Army Group G fought in the Vosges Mountains during November 1944 and retreated through Lorraine and north Alsace during December. In late November 1944, Army Group G temporarily lost responsibility for the German troops in the Colmar Pocket and on the Rhine River south of the Bienwald to the short-lived Army Group Oberrhein. In January 1945 the Army Group attacked in operation Nordwind, the last big German counter-attack on the Western Front.
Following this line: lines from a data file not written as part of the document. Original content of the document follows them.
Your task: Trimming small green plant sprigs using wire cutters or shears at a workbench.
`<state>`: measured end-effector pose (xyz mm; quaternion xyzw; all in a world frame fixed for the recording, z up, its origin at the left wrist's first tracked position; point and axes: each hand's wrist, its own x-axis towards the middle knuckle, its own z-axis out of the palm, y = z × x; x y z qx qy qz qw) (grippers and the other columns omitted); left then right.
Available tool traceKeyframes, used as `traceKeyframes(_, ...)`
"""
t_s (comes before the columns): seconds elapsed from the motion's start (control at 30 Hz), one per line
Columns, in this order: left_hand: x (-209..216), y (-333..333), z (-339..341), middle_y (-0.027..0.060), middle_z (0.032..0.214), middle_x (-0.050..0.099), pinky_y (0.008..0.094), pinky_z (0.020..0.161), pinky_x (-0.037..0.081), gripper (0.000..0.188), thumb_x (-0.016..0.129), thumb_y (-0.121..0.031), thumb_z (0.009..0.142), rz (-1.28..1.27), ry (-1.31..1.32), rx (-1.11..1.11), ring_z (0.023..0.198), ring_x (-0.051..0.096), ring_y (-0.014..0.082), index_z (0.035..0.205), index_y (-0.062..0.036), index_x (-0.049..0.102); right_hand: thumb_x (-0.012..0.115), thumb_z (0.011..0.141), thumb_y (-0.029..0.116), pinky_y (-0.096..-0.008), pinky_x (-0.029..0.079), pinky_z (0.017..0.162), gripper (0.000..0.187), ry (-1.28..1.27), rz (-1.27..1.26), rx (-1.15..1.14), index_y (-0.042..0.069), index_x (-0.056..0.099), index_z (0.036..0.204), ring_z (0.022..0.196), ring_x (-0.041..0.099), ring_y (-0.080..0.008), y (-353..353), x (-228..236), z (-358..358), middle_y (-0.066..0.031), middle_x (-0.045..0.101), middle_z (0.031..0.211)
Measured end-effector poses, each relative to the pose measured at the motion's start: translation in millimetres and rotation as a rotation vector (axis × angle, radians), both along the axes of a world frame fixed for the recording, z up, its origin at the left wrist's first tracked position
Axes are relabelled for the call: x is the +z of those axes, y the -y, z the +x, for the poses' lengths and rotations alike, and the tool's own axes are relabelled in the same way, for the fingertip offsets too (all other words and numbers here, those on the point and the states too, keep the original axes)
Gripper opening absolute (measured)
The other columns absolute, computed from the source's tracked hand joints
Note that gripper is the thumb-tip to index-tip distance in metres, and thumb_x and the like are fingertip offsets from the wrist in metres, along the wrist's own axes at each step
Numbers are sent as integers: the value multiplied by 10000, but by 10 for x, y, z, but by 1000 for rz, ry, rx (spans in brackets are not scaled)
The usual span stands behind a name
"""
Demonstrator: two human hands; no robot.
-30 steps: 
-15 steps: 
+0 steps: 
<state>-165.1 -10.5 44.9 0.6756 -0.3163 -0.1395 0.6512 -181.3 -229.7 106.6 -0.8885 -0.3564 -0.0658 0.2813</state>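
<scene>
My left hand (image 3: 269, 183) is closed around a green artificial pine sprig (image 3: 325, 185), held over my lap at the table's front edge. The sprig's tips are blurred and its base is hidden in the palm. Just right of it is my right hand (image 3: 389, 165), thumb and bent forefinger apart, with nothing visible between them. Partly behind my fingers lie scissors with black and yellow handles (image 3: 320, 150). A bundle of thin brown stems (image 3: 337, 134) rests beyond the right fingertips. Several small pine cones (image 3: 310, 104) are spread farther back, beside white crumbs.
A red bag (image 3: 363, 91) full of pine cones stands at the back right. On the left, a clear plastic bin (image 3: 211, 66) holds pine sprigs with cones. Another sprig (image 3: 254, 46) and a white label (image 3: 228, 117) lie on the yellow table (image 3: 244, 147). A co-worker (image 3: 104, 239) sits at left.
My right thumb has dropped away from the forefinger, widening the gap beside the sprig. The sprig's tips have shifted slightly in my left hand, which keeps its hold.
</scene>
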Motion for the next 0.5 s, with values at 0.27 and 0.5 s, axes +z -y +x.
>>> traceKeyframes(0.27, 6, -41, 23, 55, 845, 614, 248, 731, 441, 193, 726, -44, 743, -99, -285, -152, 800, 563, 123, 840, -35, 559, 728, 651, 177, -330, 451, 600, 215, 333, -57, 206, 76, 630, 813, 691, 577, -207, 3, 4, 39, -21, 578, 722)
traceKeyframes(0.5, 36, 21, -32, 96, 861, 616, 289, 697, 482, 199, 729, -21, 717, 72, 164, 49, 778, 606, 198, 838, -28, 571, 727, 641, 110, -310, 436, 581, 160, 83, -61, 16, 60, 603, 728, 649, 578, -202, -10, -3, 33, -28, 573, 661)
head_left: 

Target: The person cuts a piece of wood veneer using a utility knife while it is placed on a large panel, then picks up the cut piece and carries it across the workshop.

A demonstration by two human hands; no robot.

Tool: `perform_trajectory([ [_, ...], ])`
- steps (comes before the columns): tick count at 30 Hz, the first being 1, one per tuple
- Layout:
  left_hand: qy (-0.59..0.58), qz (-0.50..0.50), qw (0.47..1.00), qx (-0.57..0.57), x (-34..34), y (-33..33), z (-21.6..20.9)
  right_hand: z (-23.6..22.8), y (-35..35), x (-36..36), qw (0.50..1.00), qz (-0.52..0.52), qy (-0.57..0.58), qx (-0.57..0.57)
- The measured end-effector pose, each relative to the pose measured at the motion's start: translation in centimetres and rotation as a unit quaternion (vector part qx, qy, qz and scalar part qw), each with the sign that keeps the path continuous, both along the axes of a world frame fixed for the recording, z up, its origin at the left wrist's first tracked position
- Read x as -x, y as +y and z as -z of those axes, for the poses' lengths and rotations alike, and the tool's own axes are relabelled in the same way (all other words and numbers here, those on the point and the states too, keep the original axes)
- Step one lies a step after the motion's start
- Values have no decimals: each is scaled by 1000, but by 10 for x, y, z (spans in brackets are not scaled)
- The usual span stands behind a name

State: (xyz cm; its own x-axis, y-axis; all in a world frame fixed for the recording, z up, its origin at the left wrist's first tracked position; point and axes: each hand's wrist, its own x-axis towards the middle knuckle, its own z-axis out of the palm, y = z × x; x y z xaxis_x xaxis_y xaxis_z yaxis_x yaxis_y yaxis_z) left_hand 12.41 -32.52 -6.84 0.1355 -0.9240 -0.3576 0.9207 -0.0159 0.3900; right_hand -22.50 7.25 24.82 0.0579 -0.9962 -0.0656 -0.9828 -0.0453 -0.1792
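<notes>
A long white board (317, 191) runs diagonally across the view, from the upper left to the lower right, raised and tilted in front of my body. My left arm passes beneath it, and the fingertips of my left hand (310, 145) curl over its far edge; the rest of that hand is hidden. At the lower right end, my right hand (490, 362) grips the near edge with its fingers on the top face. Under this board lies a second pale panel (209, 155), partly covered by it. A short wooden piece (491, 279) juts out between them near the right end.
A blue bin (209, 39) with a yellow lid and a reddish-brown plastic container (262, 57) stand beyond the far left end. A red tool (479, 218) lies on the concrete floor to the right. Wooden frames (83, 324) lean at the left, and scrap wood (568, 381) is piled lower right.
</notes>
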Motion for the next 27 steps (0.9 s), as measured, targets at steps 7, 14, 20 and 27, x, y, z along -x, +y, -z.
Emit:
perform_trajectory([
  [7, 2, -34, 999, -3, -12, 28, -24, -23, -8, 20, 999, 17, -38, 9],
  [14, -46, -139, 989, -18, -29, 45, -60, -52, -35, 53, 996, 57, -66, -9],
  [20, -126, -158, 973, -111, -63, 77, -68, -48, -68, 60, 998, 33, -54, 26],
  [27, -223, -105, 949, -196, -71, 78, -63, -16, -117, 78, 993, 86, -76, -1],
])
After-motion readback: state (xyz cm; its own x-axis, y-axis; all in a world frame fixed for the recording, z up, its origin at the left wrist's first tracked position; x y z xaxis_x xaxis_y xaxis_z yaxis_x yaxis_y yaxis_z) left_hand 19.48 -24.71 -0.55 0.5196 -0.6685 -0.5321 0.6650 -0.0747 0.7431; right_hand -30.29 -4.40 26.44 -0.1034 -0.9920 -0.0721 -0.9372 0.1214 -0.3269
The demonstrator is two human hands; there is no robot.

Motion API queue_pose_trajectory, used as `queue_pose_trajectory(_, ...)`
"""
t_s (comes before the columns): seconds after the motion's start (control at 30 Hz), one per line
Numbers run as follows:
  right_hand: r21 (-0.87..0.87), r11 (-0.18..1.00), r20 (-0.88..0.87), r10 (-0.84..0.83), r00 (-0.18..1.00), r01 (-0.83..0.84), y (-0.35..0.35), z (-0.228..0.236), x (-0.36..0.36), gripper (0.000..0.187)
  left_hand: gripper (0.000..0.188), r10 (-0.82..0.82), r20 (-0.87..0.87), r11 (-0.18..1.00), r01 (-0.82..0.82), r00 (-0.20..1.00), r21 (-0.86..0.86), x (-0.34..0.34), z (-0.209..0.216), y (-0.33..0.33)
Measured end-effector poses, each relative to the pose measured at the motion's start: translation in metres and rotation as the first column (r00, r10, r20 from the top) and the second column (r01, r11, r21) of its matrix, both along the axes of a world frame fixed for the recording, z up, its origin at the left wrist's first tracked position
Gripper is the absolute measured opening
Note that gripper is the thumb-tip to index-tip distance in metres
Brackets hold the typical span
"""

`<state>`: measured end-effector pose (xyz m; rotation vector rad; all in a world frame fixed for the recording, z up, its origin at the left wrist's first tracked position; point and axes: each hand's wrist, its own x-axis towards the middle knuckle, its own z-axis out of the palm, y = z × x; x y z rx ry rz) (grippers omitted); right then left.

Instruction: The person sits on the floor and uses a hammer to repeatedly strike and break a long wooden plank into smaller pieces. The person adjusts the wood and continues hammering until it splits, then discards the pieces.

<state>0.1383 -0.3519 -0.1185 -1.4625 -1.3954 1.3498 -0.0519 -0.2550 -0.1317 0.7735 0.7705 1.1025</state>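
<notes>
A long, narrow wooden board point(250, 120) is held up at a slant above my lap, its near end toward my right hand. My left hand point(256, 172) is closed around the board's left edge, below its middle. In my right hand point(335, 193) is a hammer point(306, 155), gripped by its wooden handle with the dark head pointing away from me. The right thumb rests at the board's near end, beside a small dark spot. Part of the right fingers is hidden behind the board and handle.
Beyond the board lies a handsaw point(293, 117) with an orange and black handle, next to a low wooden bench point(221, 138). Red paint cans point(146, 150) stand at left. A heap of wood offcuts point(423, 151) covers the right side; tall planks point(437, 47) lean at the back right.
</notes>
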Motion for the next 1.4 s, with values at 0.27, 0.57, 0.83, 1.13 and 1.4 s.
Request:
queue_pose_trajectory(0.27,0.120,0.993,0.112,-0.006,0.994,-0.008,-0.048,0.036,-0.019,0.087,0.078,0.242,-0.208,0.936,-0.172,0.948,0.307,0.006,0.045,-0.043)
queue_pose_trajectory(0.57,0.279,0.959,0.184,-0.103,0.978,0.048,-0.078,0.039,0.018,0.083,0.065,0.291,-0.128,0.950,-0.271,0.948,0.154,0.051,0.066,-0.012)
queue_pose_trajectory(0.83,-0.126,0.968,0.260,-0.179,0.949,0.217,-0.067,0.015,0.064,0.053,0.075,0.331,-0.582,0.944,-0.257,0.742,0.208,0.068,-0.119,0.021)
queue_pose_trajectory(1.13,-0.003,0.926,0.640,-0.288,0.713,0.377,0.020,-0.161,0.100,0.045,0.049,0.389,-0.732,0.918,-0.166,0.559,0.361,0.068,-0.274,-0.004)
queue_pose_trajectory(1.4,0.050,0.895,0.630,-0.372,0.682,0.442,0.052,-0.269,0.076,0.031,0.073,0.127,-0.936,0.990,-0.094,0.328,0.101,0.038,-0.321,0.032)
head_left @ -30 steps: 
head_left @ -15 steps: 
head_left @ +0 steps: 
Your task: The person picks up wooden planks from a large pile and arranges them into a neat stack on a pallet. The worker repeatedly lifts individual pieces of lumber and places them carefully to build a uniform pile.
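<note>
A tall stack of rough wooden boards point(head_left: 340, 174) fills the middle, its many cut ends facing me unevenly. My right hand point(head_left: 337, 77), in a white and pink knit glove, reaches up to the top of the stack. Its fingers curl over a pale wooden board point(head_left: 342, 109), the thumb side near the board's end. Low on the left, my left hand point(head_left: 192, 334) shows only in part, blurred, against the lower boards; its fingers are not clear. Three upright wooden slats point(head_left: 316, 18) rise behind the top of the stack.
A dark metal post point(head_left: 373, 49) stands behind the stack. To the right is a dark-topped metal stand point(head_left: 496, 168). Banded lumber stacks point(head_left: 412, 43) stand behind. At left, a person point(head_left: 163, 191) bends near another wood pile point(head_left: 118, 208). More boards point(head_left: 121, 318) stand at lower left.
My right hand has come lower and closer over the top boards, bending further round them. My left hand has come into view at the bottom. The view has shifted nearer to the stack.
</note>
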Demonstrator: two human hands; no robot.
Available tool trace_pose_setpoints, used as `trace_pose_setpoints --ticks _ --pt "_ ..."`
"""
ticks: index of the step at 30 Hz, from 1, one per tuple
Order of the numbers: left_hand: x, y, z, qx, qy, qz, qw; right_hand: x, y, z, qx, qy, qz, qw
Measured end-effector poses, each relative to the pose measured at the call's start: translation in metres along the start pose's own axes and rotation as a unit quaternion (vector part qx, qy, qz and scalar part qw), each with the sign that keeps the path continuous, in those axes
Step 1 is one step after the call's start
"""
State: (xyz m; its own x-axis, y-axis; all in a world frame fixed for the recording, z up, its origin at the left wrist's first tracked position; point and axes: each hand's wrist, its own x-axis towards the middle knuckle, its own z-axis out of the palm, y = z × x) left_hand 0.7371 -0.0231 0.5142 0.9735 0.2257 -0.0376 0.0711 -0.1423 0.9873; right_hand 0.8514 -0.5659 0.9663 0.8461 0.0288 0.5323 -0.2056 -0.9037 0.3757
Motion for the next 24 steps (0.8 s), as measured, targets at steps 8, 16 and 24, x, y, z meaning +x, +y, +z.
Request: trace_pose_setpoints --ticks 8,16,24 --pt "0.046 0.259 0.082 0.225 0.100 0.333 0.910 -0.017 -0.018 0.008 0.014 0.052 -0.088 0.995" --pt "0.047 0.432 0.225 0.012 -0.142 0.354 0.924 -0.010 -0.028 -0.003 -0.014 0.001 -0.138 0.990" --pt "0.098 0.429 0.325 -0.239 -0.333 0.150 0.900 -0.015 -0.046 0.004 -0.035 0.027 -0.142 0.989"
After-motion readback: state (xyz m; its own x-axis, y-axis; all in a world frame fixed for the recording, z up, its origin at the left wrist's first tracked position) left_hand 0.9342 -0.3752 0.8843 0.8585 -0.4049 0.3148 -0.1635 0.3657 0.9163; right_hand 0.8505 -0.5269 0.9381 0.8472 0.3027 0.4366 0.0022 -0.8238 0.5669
With the failure of Nordwind and the ejection of the Germans from the Colmar Pocket, Army Group Oberrhein was dissolved and Army Group G reassumed responsibility for the defense of southwestern Germany.

Unable to halt the offensive by Allied troops that cleared the Rhineland-Palatinate and subsequently assaulted over the Rhine River, Army Group G's troops nevertheless fought to defend the cities of Heilbronn, Crailsheim, Nuremberg and Munich during April 1945.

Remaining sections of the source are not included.